**WORK TO BE COMPLETED**:
Going line by line through the listing, how many lines hold "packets"? State nothing but the number.

**SUPPLIED DATA**:
^^^^^^^^
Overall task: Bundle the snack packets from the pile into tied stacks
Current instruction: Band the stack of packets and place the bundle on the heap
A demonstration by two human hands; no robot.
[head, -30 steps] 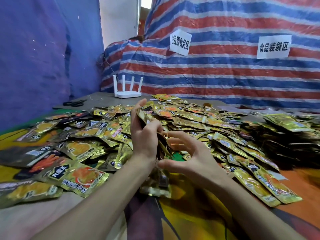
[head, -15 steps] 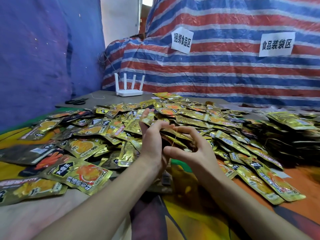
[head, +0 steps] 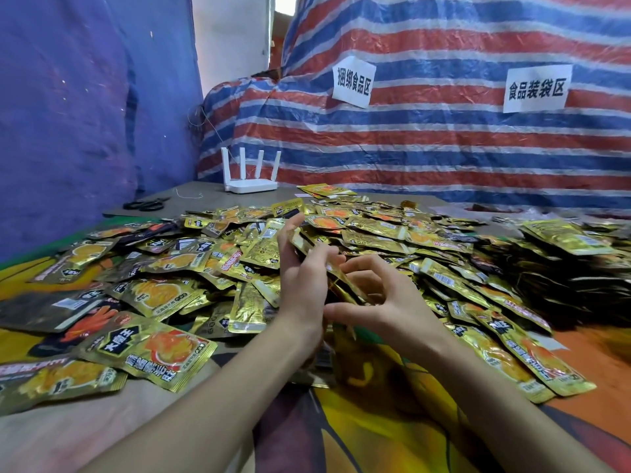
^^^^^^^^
**RESPONSE FOR THIS EXERCISE**:
2